**DIRECTIONS FOR THIS TASK**. Report back every line below that carries the word "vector".

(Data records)

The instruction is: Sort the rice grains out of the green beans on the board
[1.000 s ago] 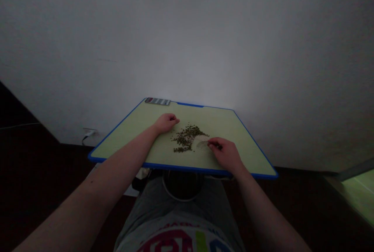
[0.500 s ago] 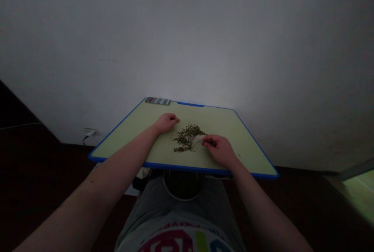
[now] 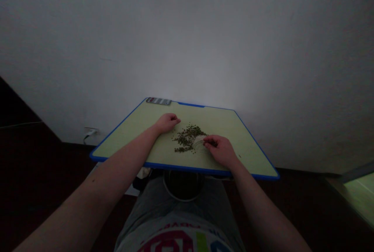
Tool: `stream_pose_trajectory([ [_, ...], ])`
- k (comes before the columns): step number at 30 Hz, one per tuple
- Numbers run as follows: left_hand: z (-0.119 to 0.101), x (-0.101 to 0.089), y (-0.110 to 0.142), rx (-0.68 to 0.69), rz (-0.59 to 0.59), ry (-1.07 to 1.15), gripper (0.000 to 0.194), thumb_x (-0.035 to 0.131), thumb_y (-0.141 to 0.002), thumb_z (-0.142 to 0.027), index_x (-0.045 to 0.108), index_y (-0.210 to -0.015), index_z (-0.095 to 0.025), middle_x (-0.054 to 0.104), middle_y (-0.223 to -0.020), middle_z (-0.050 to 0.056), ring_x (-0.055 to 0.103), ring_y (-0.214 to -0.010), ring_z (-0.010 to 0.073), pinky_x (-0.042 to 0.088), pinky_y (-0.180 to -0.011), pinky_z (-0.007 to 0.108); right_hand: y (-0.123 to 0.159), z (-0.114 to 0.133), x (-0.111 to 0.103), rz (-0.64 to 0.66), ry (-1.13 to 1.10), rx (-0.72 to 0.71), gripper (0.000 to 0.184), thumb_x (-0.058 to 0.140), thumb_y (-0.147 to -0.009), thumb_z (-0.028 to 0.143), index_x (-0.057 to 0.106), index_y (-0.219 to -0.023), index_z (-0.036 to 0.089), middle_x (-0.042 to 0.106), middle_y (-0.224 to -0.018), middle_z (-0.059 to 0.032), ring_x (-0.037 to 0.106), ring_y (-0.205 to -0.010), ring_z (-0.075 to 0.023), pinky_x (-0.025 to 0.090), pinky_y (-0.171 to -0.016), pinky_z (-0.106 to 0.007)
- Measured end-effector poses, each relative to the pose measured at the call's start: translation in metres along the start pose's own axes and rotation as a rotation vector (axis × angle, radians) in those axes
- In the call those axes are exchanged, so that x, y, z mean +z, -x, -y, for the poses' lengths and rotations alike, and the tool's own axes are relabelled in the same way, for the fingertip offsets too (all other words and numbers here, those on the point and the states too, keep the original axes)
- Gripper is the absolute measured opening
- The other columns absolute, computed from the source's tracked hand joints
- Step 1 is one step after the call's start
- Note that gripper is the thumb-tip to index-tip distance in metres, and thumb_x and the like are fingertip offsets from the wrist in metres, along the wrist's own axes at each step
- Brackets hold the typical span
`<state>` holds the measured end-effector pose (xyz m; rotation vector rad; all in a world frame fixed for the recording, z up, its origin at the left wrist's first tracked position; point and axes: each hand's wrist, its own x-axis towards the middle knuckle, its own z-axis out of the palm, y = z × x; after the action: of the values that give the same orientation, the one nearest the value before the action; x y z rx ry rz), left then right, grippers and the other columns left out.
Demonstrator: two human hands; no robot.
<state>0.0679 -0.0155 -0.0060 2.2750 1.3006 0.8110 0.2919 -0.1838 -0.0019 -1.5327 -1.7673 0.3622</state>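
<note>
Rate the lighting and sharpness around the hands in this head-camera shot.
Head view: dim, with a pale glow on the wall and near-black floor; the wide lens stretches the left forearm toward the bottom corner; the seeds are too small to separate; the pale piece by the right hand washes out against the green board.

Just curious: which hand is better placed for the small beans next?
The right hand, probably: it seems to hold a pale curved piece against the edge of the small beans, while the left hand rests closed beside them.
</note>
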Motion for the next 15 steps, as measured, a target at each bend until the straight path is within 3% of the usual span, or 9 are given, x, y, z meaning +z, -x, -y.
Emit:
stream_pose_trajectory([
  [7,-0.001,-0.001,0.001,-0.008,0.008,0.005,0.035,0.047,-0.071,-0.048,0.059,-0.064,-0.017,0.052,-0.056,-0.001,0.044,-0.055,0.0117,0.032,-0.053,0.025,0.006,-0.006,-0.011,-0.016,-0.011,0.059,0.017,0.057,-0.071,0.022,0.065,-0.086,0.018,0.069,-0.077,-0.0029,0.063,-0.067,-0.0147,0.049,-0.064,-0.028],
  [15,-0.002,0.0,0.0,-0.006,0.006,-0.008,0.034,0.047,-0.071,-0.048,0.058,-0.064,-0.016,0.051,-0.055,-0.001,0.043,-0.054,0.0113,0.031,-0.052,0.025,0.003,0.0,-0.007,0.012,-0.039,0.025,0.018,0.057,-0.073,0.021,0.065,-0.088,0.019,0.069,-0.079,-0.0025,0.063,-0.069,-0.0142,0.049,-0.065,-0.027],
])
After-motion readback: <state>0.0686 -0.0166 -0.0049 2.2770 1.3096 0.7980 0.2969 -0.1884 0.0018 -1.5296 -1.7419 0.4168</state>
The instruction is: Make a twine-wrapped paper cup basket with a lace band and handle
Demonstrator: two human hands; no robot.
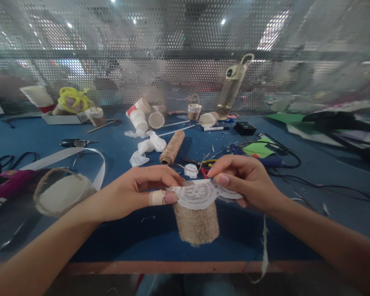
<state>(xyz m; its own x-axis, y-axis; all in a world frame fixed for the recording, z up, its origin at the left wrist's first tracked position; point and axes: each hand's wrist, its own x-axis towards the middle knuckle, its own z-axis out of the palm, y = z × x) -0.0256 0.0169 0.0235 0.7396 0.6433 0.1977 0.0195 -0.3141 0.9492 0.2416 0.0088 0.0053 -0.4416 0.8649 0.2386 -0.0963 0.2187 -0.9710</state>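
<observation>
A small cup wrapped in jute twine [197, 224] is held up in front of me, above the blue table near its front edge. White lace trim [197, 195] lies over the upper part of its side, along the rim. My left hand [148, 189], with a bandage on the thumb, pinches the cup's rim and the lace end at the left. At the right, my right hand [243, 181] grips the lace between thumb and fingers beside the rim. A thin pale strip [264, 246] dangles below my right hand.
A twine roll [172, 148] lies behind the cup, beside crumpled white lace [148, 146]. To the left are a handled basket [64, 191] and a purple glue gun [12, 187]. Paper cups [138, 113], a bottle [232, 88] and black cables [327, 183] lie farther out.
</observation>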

**RESPONSE TO THIS EXERCISE**.
- Measured end-effector poses, each relative to the pose measured at the call's start: translation in metres along the start pose's own axes and rotation as a rotation vector (axis × angle, radians) in those axes
`<state>` holds the measured end-effector pose (xyz m; rotation vector rad; all in a world frame fixed for the recording, z up, its origin at the left wrist's first tracked position; point and axes: each hand's wrist, its own x-axis towards the middle knuckle, its own z-axis out of the palm, y = z × x; after the action: of the values that give the same orientation, the one nearest the value before the action; x y z rx ry rz), left then right, grippers and the other columns left out.

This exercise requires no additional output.